The "Sentry" War Memorial by Charles Sargeant Jagger, in Watts Warehouse, Manchester. Now the Britannia Hotel.  Cnbrb at the English language Wikipedia [GFDL (http://www.gnu.org/copyleft/fdl.html), CC-BY-SA-3.0 (http://creativecommons.org/licenses/by-sa/3.0/) or GFDL (http://www.gnu.org/copyleft/fdl.html)], from Wikimedia Commons

The “Sentry” War Memorial by Charles Sargeant Jagger, in Watts Warehouse, Manchester. Now the Britannia Hotel.
Cnbrb at the English language Wikipedia from Wikimedia Commons


Of course, the reality of the post-war depression for many people was clearly not one of experiencing ‘the land fit for heroes’ the dead had supposedly sacrificed themselves to create. In fact, the image and rhetoric surrounding the war memorials and commemoration ceremonies provided an impetus for increasing numbers of people to take a critical view of the war, war memorials, and the impact it had had. Memorials were often the focal point for protests.

Yet many aspects of the memorials actively militated against a critical perspective. There is certainly a nationalistic emphasis to them. This war (and this sacrifice) had been about fighting for ‘the King, Empire and God’. For example, the Celtic cross was a particularly popular type of cross to erect, whereas crucifixes were often seen as the preserve of foreign, Roman Catholic, influences and avoided. Images of St George, or from the Arthurian legend of the Grail quest, were also widely used.
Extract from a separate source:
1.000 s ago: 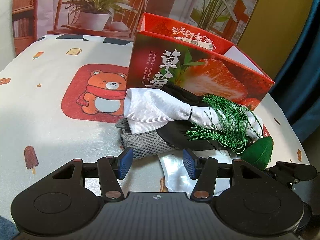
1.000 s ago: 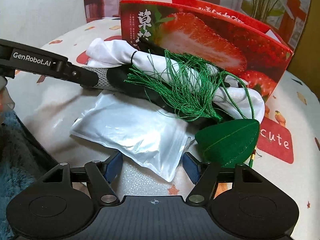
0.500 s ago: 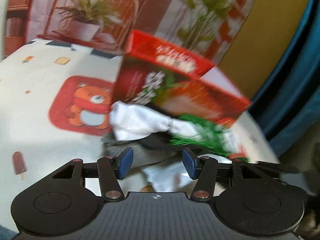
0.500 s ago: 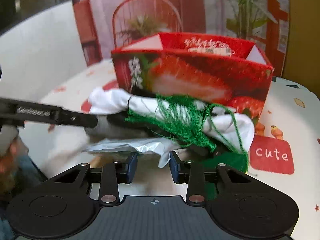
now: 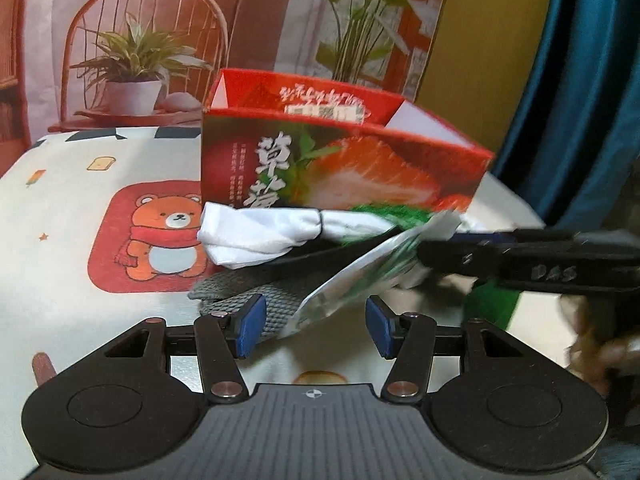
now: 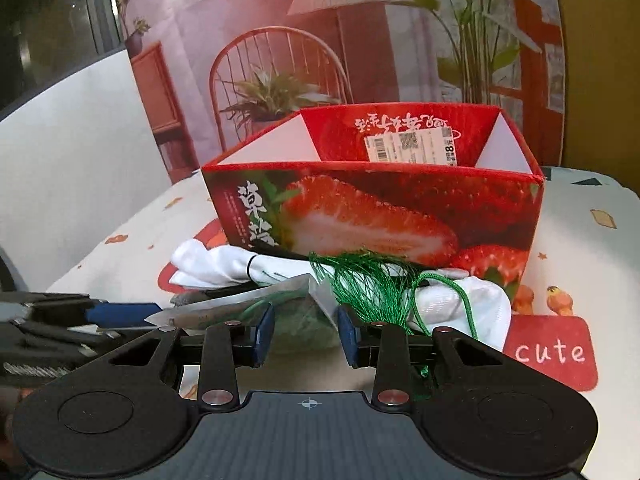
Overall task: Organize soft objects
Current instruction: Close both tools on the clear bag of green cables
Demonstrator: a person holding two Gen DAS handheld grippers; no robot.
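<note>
A clear plastic bag [image 5: 360, 276] hangs tilted above the table, and my right gripper [image 6: 305, 334] is shut on its upper end. That gripper [image 5: 436, 246] reaches in from the right in the left wrist view. The bag's [image 6: 240, 304] lower corner dangles between the pads of my left gripper [image 5: 314, 322], which stands open and touches nothing. Behind lies a heap: a tied white cloth bundle [image 5: 260, 232], a grey knit cloth [image 5: 248, 288], a black cloth [image 5: 320, 254], a green tassel [image 6: 368, 280] and a green leaf-shaped cushion [image 5: 492, 304]. An open red strawberry box [image 6: 380, 216] stands behind the heap.
The table wears a white cloth with a bear print [image 5: 152, 236] at the left and a red "cute" patch [image 6: 548, 352] at the right. A blue curtain [image 5: 580, 80] hangs past the table's right edge. A printed backdrop rises behind the box.
My right gripper closed on the plastic bag and lifted it off the table, rising and levelling out. My left gripper stayed open and rolled a little.
</note>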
Nowhere, however, is the traditional bent more evident than the way the two minutes silence was fiercely kept, even at the height of the dissatisfaction of the 1930s. Enforcement was organised both by those in positions of authority, such as the policemen who ensured that traffic stopped at the appropriate time, and by ordinary participants themselves. There are examples of dissenters being harassed, and even beaten for refusing to conform.

War Memorial, S & J Watts, Manchester, now the Britannia Hotel

War Memorial, S & J Watts, Manchester, now the Britannia Hotel

To be honest, it is hard not to draw the conclusion that the way in which the Armistice Day commemorations took on an increasingly reverential tone is because to allow people to diss the Armistice Day ceremonials would be to admit that the deaths of loved ones had been futile. And the mere fact that war memorials were so widespread, so energetically pursued and the form which they should take often so fought over has a flavour of a nation protesting this point a little too strongly for it not to have been a subconscious niggle at the very least.
But whether you accept this or not, you cannot ignore the point that the deaths of those who took part in World War I were what contemporaries were most interested in remembering about it. That is what the British First World War memorials tell us.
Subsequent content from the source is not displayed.